INSTRUCTIONS TO FOLLOW | Your reply should reproduce the data below without a single alteration, apart from dropping the images.

(Beginning of RAW DATA)

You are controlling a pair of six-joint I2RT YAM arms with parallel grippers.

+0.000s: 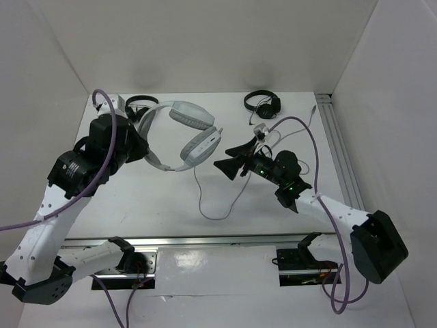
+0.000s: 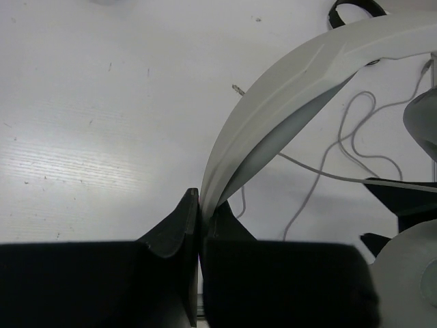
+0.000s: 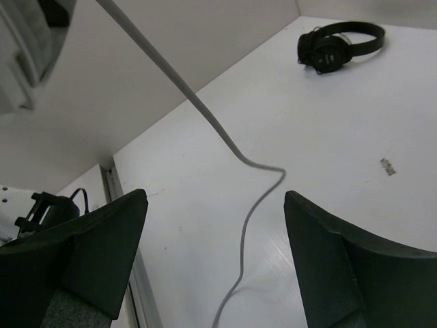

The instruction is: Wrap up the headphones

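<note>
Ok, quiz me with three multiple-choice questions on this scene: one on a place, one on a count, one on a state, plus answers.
1. Where does the left gripper hold the white headphones? A the headband; B an earcup; C the plug.
2. How many black headphones lie on the table? A one; B two; C three.
3. How do the right gripper's jaws stand? A shut on an earcup; B open, the cable between them; C shut on nothing.
Answers: 1 A, its jaws pinch the headband; 2 B, one far left, one far right; 3 B, the cable crosses their wide gap.
</note>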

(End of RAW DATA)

RESPONSE AREA |
You are controlling a pair of six-joint I2RT YAM arms with parallel grippers.

+0.000s: 
+0.000s: 
+0.000s: 

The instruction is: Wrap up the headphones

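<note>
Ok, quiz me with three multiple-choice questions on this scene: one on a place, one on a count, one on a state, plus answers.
1. Where does the left gripper hold the white headphones? A the headband; B an earcup; C the plug.
2. How many black headphones lie on the table? A one; B two; C three.
3. How do the right gripper's jaws stand? A shut on an earcup; B open, the cable between them; C shut on nothing.
Answers: 1 A, its jaws pinch the headband; 2 B, one far left, one far right; 3 B, the cable crosses their wide gap.
</note>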

With that, the exercise is finished.